Part of the purpose of my GSoC project is to develop tools to make
writing PAST::Optimizations not just possible, but actually
convenient.

There are existing special tools for tree transformations: for
example, the TGE or Tree Grammar Engine.
TGE provides a syntax for transformations on trees. To some extent.
More specifically, it provides a syntax for dispatch based on the type
of node in the tree to a PIR sub that does the transformation work. It
also has the ability to define subs to be executed on the attributes
of nodes of a certain type whenever a transform is performed on such a
node.

Some good things about TGE:
* Generic: can be used for any sort of tree-like data structure.
 I like this.

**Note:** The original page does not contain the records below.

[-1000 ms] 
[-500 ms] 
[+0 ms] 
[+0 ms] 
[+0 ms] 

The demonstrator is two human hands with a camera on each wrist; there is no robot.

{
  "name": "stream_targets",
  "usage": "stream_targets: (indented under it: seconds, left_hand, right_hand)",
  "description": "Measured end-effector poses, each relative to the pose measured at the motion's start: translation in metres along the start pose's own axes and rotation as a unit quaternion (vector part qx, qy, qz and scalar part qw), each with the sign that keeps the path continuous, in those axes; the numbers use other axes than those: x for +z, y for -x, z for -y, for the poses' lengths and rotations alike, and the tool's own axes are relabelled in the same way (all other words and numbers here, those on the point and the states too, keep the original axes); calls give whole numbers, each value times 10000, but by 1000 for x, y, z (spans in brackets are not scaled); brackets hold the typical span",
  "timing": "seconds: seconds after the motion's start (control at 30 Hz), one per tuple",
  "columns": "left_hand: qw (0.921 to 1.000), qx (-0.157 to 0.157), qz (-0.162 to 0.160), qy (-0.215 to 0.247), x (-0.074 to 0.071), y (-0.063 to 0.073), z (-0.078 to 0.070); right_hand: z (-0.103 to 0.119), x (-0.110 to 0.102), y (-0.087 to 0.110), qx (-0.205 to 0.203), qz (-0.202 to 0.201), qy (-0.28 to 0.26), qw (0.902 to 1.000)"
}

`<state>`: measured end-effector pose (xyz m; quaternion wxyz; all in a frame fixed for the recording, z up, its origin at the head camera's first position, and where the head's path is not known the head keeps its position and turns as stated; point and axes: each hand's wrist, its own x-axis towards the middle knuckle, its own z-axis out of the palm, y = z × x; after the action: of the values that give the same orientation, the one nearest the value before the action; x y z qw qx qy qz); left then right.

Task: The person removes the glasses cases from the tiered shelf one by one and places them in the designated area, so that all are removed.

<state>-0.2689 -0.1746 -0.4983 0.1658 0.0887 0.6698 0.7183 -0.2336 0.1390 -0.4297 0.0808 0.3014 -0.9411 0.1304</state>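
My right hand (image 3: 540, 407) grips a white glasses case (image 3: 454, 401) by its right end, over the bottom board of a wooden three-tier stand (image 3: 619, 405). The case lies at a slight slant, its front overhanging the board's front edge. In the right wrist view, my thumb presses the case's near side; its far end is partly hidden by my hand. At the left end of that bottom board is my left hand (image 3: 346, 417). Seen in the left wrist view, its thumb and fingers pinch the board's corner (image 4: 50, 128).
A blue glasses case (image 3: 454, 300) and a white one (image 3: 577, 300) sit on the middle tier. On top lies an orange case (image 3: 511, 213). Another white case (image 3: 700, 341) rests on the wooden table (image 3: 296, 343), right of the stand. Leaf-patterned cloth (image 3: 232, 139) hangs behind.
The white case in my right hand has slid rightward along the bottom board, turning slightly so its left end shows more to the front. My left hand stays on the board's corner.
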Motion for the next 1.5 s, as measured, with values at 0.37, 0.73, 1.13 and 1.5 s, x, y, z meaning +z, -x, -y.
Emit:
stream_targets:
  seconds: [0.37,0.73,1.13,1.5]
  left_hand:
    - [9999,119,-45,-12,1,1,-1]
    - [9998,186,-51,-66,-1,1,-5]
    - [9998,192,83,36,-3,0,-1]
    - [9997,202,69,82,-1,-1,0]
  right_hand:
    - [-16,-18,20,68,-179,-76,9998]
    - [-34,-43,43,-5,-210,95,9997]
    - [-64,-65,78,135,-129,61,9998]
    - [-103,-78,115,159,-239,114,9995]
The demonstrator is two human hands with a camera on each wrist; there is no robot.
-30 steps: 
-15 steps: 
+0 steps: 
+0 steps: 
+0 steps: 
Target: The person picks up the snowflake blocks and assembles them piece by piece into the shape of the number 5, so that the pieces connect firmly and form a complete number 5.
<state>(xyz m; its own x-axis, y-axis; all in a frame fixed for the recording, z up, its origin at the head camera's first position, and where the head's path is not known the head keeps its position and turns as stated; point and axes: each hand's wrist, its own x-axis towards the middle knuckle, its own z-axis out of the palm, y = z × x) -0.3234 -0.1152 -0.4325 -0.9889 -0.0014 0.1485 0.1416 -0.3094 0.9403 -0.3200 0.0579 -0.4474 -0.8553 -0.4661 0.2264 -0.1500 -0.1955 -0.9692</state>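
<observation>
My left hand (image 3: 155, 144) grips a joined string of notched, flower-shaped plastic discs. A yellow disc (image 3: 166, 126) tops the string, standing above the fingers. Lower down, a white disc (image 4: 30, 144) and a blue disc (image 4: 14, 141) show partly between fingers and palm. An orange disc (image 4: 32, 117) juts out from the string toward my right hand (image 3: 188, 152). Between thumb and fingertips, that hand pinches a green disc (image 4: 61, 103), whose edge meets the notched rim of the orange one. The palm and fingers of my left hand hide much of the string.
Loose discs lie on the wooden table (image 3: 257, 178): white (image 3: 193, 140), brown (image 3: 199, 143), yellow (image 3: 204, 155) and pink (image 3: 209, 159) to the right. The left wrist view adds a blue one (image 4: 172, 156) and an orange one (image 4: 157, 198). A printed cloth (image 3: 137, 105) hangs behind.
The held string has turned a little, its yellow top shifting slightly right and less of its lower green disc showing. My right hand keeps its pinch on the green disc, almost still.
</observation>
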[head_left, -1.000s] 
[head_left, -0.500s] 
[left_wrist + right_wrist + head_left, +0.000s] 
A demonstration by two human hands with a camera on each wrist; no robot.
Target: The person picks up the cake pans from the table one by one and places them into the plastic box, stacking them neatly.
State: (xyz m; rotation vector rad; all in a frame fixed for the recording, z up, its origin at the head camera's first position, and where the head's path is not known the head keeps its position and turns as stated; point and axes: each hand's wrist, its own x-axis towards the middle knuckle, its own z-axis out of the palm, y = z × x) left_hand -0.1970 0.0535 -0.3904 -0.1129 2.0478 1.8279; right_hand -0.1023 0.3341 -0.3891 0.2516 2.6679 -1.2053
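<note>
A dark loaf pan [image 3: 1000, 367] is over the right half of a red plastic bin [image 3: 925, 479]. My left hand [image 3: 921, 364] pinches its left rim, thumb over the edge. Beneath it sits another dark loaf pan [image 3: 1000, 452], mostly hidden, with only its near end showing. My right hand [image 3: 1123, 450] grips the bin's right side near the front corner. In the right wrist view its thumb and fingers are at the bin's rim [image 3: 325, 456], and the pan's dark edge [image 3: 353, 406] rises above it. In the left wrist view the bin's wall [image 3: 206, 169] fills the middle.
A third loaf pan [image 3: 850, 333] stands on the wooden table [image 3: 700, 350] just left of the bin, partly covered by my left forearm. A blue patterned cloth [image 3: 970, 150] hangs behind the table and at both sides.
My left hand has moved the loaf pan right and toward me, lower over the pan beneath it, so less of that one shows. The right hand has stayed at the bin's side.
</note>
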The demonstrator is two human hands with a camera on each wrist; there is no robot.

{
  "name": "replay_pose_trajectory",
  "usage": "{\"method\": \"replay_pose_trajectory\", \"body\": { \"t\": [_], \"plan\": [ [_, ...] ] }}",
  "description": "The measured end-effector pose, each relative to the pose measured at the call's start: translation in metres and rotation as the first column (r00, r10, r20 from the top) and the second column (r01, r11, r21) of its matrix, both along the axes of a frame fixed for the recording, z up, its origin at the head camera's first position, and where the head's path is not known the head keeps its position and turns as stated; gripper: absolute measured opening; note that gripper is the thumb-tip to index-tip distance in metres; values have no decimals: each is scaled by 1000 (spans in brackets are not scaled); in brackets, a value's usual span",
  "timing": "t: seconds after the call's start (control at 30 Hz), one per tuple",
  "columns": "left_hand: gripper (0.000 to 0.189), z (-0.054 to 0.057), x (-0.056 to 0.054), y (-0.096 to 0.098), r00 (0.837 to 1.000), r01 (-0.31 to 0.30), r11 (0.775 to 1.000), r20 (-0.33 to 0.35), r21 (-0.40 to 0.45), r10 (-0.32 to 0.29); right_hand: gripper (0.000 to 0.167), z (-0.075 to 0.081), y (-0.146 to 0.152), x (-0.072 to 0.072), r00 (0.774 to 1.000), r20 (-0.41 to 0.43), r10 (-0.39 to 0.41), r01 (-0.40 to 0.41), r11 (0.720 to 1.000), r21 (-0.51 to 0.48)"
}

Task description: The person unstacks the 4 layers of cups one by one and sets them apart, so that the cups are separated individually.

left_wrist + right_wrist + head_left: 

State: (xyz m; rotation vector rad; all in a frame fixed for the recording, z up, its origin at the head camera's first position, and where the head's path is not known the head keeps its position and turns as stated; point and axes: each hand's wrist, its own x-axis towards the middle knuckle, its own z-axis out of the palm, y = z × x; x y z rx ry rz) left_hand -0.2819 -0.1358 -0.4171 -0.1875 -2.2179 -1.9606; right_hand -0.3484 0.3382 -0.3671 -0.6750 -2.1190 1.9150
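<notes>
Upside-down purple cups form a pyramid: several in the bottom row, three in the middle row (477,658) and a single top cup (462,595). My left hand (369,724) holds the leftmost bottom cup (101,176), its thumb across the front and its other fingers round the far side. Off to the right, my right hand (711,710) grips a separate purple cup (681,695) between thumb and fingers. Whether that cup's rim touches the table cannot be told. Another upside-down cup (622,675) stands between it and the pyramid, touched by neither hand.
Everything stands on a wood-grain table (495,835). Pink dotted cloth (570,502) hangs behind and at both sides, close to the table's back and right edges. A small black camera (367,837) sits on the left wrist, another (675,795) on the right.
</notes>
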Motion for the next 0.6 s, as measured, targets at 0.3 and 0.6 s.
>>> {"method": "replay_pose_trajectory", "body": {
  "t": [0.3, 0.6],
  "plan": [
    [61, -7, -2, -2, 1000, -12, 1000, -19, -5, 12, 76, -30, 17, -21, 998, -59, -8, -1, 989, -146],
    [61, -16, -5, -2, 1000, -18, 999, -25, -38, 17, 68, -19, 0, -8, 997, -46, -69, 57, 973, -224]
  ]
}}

My PAST::Walker and PAST::Transformer can't do
this(although 'walk', 'walkChildren', and 'replaceChildren' are  all
multi-methods so nothing prevents someone from writing multi-methods
for traversing POST::Nodes or any other tree-like data structure. It's
just less effortless than with TGE.
* Simple syntax for the dispatching it support.
 Simple syntax is very useful.

Some problems I have with TGE:
* Although the syntax theoretically supports arbitrary languages for
the transformations, PIR is the only implemented option.
 PIR is a surprisingly pleasant language for how low level it is, but
it's not something I'd want to code in more than necessary without a
very good reason.
* The dispatching syntax is too limited.
  I want to be able to conveniently say "Do this to sub-trees that
consist of a PAST::Op node with its 'pirop' attribute set to 'add',
two PAST::Val children whose 'returns' attributes are in this list of
types." instead of saying, "Do this(where this is a subroutine I had
to write to make sure that the node is actually one that I care about)
to all PAST::Op nodes."

What other options do we have for syntaxes?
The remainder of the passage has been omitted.